2018 - Fellow of the Combustion Institute for groundbreaking fundamental understanding of turbulent flame structure, ignition and extinction, through both modelling and experimentation
The scientist’s investigation covers issues in Turbulence, Mechanics, Thermodynamics, Ignition system and Premixed flame. His Turbulence research integrates issues from Momentum, Flow and Classical mechanics. His research in Mechanics intersects with topics in Combustor and Analytical chemistry.
The Thermodynamics study which covers Hydrogen that intersects with Mixing patterns, Flammability and Inorganic chemistry. His biological study spans a wide range of topics, including Combustion, Combustion chamber and Meteorology. His study in Premixed flame is interdisciplinary in nature, drawing from both Laminar flow, Diffusion flame and Flame structure.

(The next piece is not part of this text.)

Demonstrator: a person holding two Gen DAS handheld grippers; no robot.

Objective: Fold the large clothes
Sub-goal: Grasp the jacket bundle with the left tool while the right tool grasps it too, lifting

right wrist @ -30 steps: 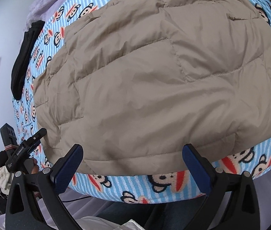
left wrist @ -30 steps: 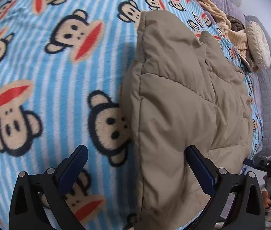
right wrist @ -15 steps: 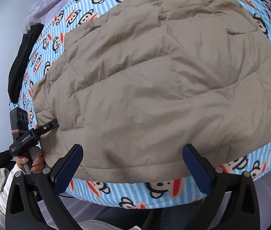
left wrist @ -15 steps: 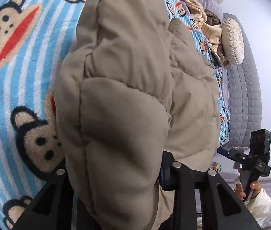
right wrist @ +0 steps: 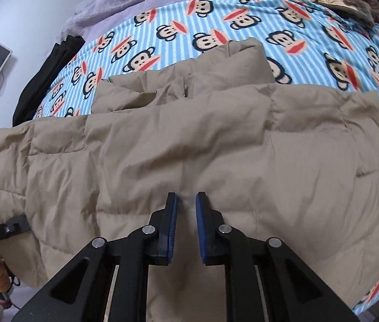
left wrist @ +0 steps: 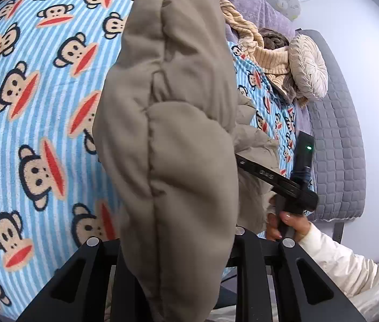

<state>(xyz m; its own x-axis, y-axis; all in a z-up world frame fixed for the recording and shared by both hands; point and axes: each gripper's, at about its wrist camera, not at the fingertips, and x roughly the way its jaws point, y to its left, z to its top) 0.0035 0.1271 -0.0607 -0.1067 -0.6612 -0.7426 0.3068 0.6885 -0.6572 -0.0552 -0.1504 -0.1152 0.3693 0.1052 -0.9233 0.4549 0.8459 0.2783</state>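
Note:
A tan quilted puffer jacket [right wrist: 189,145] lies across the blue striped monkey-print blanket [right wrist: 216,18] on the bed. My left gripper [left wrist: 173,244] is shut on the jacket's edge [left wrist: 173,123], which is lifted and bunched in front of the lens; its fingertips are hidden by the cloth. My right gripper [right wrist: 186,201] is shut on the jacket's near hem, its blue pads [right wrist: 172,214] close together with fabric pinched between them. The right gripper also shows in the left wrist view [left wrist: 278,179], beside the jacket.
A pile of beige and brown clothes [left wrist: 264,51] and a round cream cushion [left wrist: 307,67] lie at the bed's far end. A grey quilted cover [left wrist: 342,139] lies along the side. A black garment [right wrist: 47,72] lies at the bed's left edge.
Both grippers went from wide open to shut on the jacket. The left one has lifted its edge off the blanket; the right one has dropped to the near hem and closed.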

His primary scientific interests are in Mechanics, Turbulence, Ignition system, Combustion and Combustor. His biological study deals with issues like Premixed flame, which deal with fields such as Diffusion flame. His Turbulence research incorporates elements of Hydrogen, Autoignition temperature, Laminar flow and Analytical chemistry.
His research integrates issues of Flame speed, Heptane and Flammable liquid in his study of Ignition system. The various areas that Epaminondas Mastorakos examines in his Combustion study include Mechanical engineering, Dilution, Methane, Evaporation and Syngas. His Combustor study combines topics in areas such as Soot, Nuclear engineering, Amplitude, Combustion chamber and Kerosene.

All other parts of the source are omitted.